Kürzlich begegnete mir dieser Gedanke Mark Aurels:"Wie du am Ende deines Lebens wünschest gelebt zu haben, so kannst du jetzt schon leben." Klingt einfach, ja simpel, und ist doch gar nicht so selbstverständlich. Oder?
Futur II ist eine Zeitform von Verben, die wir vielleicht als eher exotisch betrachten. Wer verwendet sie schon, diese "Zeitform der vollendeten Zukunft", die etwas Hellseherisches an sich hat? Nehmen wir zum Beispiel das Verb "leben". Konjugiert im Präsens kennen wir es gut: "Ich lebe." Auch im Futur I, also in der Zukunftsform, verwenden wir es: "Ich werde leben.", zum Beispiel in Frankreich. Aber Futur II? "Ich werde gelebt haben."???
Eigentlich geht es genau um diese Verbform, die Mark Aurel im eingangs zitierten Gedanken anspricht. Ich greife sie hier nicht auf aus Lust an der deutschen Grammatik. Vielmehr fasziniert mich das Gedankenexperiment, das damit einher geht.
Ein anderer Spruch führt uns dahin. "Wir sollten früher aufhören, später zu sagen." Irgendwann werden die meisten von uns zurückblicken auf unser Leben, uns freuen am Gewesenen, stolz sein auf Geleistetes, Verpasstes bedauern, vielleicht auch Verluste betrauern. In der "vollendeten Zukunft", also dann, wenn sogar die Zukunft zu Ende ist, stehen wir am Ende unseres Lebens. Wann dies sein wird, das weiss niemand von uns. Es ist jedoch die einzige Gewissheit, die wir haben, nämlich die, dass jede, jeder von uns sterben wird. Bestenfalls sind wir darauf vorbereitet - so gut das halt geht, angesichts der Offenheit von alledem.
Was wir aber tun können, heute, gerade jetzt, ist uns zu überlegen, wie wir denn gelebt haben möchten - dann, in ferner Zukunft, oder in näherer Zukunft, oder...dann halt, wenn es so weit ist, dass wir unsere Zukunft vollendet haben werden.

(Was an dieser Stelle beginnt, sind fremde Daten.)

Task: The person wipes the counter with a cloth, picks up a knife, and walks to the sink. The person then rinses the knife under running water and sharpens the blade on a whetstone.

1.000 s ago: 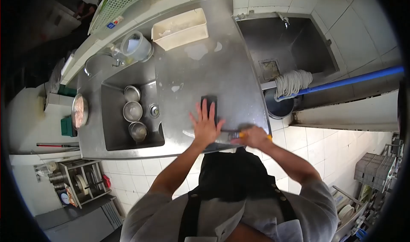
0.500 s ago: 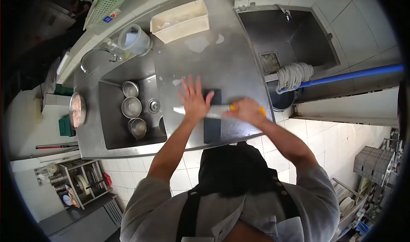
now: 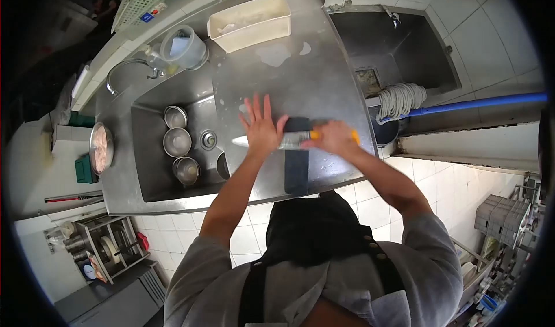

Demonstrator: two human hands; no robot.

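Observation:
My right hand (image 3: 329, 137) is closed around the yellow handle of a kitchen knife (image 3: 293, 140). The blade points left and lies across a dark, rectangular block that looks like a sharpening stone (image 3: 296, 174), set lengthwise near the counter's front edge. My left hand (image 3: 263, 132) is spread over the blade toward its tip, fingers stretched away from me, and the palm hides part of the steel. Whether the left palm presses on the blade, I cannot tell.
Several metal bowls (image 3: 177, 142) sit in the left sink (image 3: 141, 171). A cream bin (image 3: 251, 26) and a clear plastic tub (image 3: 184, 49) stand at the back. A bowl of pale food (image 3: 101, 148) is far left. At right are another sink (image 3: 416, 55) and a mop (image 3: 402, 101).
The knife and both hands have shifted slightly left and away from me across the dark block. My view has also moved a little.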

Wie möchte ich gelebt haben? Was will ich gesagt haben? Was will ich ganz sicher gemacht haben?
Am besten ist es, wir setzen uns jetzt gleich hin und überlegen uns das. Und machen uns unmittelbar daran, es umzusetzen. Denn Mark Aurel hat schon recht, wenn er sagt:" "Wie du am Ende deines Lebens wünschest gelebt zu haben, so kannst du jetzt schon leben."
Natürlich kann nicht jede von uns jetzt gleich die Koffer packen und abreisen in den sonnigen Süden, um dort zu bleiben.
Die Frage ist wohl, ob die Idee des Lebens im sonnigen Süden (nehmen wir das jetzt einmal als Beispiel) die letztendliche Antwort ist auf das wirkliche, tief liegende Bedürfnis. Ist es das, was wir am Ende des Lebens gelebt haben möchten? Oder geht es vielleicht um etwas anderes? Um Leichtigkeit? Um Genuss? Darum, sich im eigenen Körper wohl zu fühlen? Um Gemeinschaft (von der man hofft, es gebe sie auf der fantasierten italienischen Piazza im idyllischen Dörflein am Meer)?
Ich vermute, meist geht es um solche Sachen, wenn wir von unseren Träumen reden. Wenn dem so ist, dann kann man wirklich sofort anfangen, das Leben entsprechend einzurichten. Dann ist es im Grunde genommen einfach und wird sowieso gut. Dann pflegen wir Gemeinschaft und Verbundenheit, gestalten unsere Umwelt so, dass es sich gut darin leben lässt, lassen fünf auch einmal gerade sein, gehen spazieren oder rollen die Yogamatte aus.
Wenn es denn aber tatsächlich das Leben im Süden sein muss, wenn dies DAS tief liegende Bedürfnis ist - dann ist es sicher empfehlenswert, sich sofort daran zu machen, diesen Traum Realität werden zu lassen. Denn wie gesagt, wir wissen nie, wann wir in der vollendeten Zukunft angekommen sein werden.